(Stored items)
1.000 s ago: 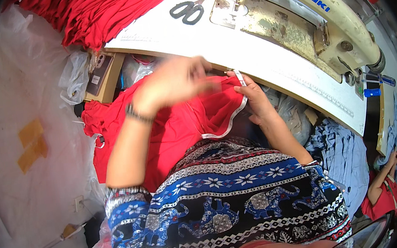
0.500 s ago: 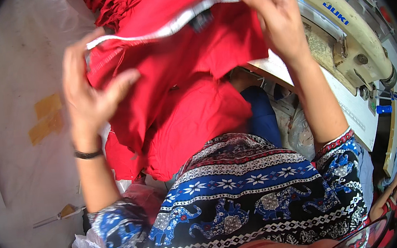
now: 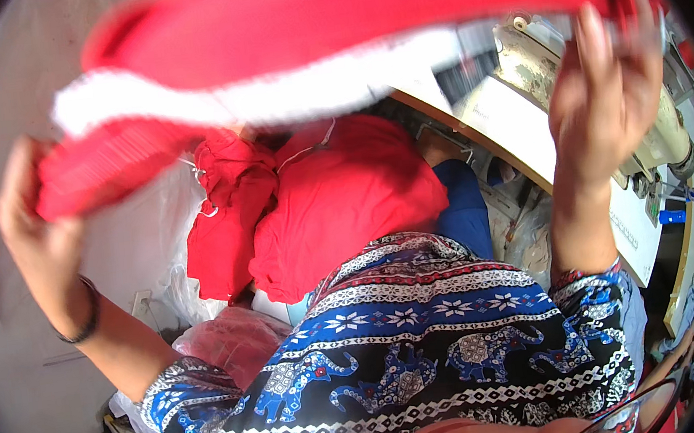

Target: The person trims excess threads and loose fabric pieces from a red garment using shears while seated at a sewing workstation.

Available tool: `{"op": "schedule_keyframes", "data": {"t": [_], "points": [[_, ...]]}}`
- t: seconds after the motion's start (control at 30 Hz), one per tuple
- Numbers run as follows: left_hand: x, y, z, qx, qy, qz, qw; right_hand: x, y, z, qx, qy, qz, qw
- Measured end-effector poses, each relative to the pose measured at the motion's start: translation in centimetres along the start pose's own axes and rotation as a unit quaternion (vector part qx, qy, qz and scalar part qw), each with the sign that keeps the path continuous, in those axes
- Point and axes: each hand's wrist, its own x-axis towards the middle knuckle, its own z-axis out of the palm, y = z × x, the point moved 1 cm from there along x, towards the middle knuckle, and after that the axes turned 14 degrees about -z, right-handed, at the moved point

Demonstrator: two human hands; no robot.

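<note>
A red garment (image 3: pixel 325 12) with a white band along its edge is stretched between my raised hands, blurred by motion. A dark label hangs from the band near its right part. At the far left, my left hand (image 3: pixel 36 194) is closed on one end of the garment. My right hand (image 3: pixel 605 100) grips the other end at the upper right, its fingertips partly smeared. Below, more red cloth (image 3: pixel 354 203) lies over my lap, with a bunched red piece (image 3: pixel 229 220) trailing white threads at its left.
A cream sewing machine (image 3: pixel 676 127) stands on a white-topped table (image 3: pixel 515 127) at the right, partly behind my right hand. A pinkish plastic bag (image 3: pixel 230 347) lies by my left elbow. Another person's arm (image 3: pixel 671 364) shows at the lower right.
Both hands have spread farther apart, the left one going left and down, the right one right and down. The garment has swung up and outward, uncovering the red cloth on my lap.
</note>
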Motion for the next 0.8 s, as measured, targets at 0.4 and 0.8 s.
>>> {"op": "schedule_keyframes", "data": {"t": [0.4,0.8], "points": [[-8.1,0.0,4.9,0.033,-0.456,-0.198,0.867,-10.6,-3.4,-4.2,-0.012,-0.236,0.388,0.891],[-14.7,-10.7,16.3,-0.033,-0.632,-0.223,0.741,-30.2,1.7,-6.1,-0.03,-0.622,0.423,0.658]]}}
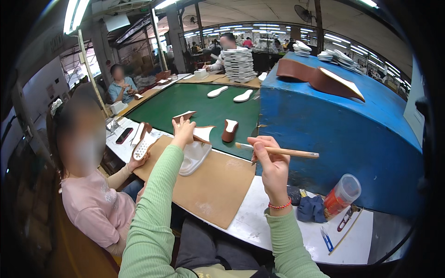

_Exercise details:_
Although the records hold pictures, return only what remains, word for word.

_Solved problem:_
1.000 s ago: 
0.500 s ago: 
now: 

Target: The person trims excess threads and loose fabric pieces from a red garment using shears while seated at a sewing workstation.

Available tool: `{"op": "schedule_keyframes", "data": {"t": [_], "points": [[_, ...]]}}`
- t: seconds after the motion's start (control at 30 Hz), one per tuple
- Numbers run as follows: left_hand: x, y, z, qx, qy, qz, qw; right_hand: x, y, z, qx, qy, qz, qw
- Measured end-effector poses, each relative to the pose measured at the motion's start: translation in centimetres along the start pose's own axes and rotation as a unit quaternion (vector part qx, qy, qz and scalar part qw), each with the sign that keeps the path continuous, in those axes
- Point and axes: each hand's wrist, its own x-axis towards the middle knuckle, its own z-axis out of the palm, y = z × x, the point moved 1 cm from there along x, towards the middle knuckle, and after that the axes turned 14 degrees about -z, right-handed, at the moved point

Demonstrator: two human hands; no robot.

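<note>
A red garment (image 3: pixel 325 12) with a white band along its edge is stretched between my raised hands, blurred by motion. A dark label hangs from the band near its right part. At the far left, my left hand (image 3: pixel 36 194) is closed on one end of the garment. My right hand (image 3: pixel 605 100) grips the other end at the upper right, its fingertips partly smeared. Below, more red cloth (image 3: pixel 354 203) lies over my lap, with a bunched red piece (image 3: pixel 229 220) trailing white threads at its left.
A cream sewing machine (image 3: pixel 676 127) stands on a white-topped table (image 3: pixel 515 127) at the right, partly behind my right hand. A pinkish plastic bag (image 3: pixel 230 347) lies by my left elbow. Another person's arm (image 3: pixel 671 364) shows at the lower right.
Both hands have spread farther apart, the left one going left and down, the right one right and down. The garment has swung up and outward, uncovering the red cloth on my lap.
</note>
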Motion for the next 0.8 s, as measured, targets at 0.4 and 0.8 s.
>>> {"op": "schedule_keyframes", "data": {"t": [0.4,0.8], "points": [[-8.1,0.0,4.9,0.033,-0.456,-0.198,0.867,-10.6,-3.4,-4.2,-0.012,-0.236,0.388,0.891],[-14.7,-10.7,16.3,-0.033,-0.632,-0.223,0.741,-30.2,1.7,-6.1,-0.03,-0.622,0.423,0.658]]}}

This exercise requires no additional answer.